MoS2 is a promising gas sensing material due to its low resistance and low operating temperature. But the sensitivity of MoS2 is limited by fast electron-hole complexation. In this work, phosphomolybdic acid (PMo12) was used as precursor. After sulfurizing by one-step hydrothermal method, the generated MoS2 and unspent PMo12 can in-situ form MoS2/PMo12 composite nanospheres. The gas sensing performances of the composite were comprehensively investigated. By adjusting hydrothermal reaction temperature, optimized sensitivity (MoS2/PMo12-240) to NO2 gas can be gained. At a low operating temperature of 80°C, the optimized response value to 100 ppm NO2 gas is 2.466, which is higher than most reported MoS2-based NO2 sensors.
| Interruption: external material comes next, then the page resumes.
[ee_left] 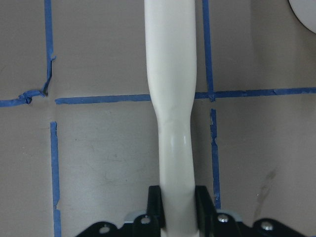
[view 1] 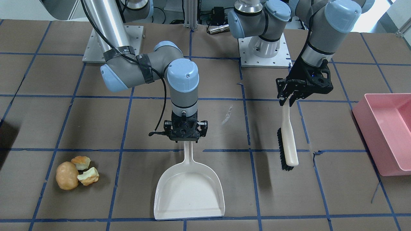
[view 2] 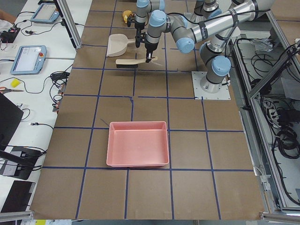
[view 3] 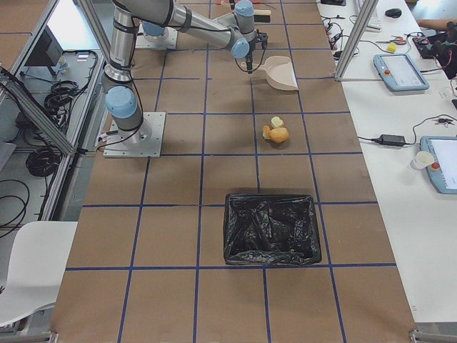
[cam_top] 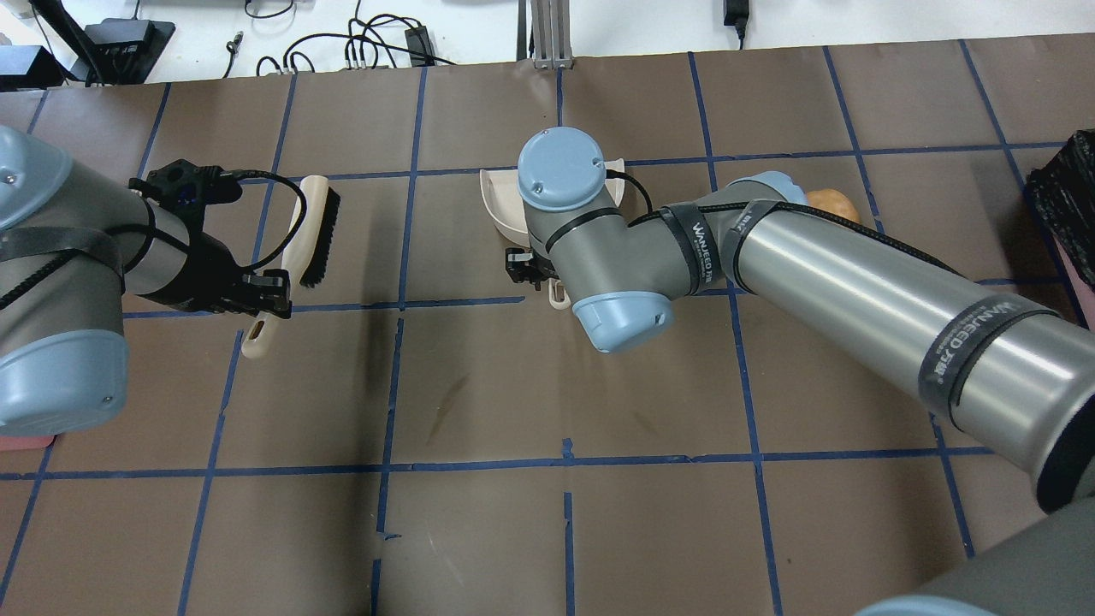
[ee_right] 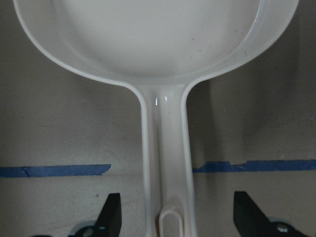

Moreover, MoS2/PMo12-240 composite also exhibits good selectivity, repeatability, long-term stability and humidity resistance. The mechanism of sensing performance enhancement was also analyzed and discussed. As a semiconductor-like material, PMo12 can form heterojunction together with MoS2. The valence band of PMo12 can capture the holes in MoS2 and effectively suppresses electron-hole complexation. Thus the sensing performance can be improved. This work provides a new strategy for designing and constructing high performance sulfide composite gas sensors by introducing POMs.